▸ **Task**: Copy the data exactly from the line that contains "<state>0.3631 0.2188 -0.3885" through the line that contains "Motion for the", keeping both end lines and leaving out everything else.
━━ Data provided
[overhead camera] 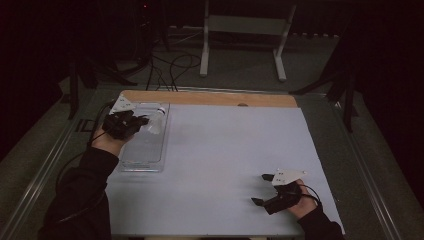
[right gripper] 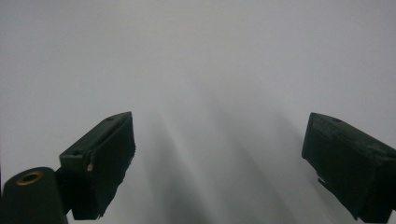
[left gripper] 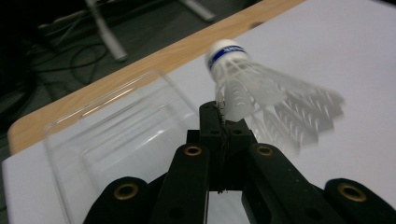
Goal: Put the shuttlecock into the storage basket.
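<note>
**Inventory: one table, one tray, two hand-held grippers, one shuttlecock**

One table [overhead camera: 225, 165], its top covered in white, with a strip of bare wood along the far edge.

One clear plastic tray [overhead camera: 145, 162], rectangular, lying on the table at my left, its long side running away from me.

Two hand-held grippers, both mine. My left hand-held gripper [left gripper: 223, 122] hangs over the far end of the tray, jaws pressed together on the feather skirt of the shuttlecock. My right hand-held gripper [overhead camera: 264, 189] sits low over the near right part of the table, well apart from the tray, jaws spread wide with nothing between them.

One shuttlecock [left gripper: 261, 95], white feathers, white cork with a blue band, held tilted above the tray's far end, cork pointing away from me.
</note>
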`<state>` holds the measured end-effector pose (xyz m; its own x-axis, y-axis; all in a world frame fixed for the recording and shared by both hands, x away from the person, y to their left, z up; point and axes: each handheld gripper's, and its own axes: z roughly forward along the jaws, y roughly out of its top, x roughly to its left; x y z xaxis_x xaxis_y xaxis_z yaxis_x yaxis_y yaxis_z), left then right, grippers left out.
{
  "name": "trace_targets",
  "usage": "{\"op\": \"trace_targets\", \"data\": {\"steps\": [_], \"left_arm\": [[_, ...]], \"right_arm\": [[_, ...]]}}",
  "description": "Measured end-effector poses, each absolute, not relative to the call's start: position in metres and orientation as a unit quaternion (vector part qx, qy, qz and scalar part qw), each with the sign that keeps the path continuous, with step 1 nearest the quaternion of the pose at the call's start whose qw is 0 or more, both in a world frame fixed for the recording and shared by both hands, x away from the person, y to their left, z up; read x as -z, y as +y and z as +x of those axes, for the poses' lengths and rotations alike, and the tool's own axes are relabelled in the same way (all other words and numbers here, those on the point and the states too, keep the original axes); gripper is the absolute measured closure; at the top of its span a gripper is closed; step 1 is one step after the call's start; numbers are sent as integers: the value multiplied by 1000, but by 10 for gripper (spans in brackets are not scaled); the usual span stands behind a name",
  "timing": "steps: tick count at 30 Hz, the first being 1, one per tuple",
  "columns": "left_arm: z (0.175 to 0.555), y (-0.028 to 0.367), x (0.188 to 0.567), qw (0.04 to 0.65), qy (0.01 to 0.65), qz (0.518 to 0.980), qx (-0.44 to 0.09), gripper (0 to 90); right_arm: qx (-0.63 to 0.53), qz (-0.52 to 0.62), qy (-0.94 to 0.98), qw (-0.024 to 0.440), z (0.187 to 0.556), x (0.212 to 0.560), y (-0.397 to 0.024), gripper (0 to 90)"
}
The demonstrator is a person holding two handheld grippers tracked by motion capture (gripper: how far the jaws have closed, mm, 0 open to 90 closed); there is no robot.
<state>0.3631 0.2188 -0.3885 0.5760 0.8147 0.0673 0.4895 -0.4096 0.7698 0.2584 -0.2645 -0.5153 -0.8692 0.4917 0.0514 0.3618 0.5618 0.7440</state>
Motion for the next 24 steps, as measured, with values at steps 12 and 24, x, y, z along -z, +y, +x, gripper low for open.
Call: {"op": "trace_targets", "data": {"steps": [12, 24], "left_arm": [[370, 217, 405, 348, 428, 798, -243, 900], [376, 217, 423, 343, 444, 797, -223, 900]], "right_arm": [[-402, 243, 880, 76, 258, 517, -264, 95], [-403, 242, 880, 72, 259, 517, -265, 95]]}}
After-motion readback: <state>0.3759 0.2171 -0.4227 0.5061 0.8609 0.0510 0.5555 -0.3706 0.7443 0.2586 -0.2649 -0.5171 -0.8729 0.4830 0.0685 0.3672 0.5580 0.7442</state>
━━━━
▸ **Answer box**:
<state>0.3631 0.2188 -0.3885 0.5760 0.8147 0.0673 0.4895 -0.4096 0.7698 0.2584 -0.2645 -0.5153 -0.8692 0.4917 0.0514 0.3618 0.5618 0.7440</state>
Motion for the next 24 steps, as measured, with values at steps 12 and 24, x, y, z along -z, +y, +x, gripper low for open.

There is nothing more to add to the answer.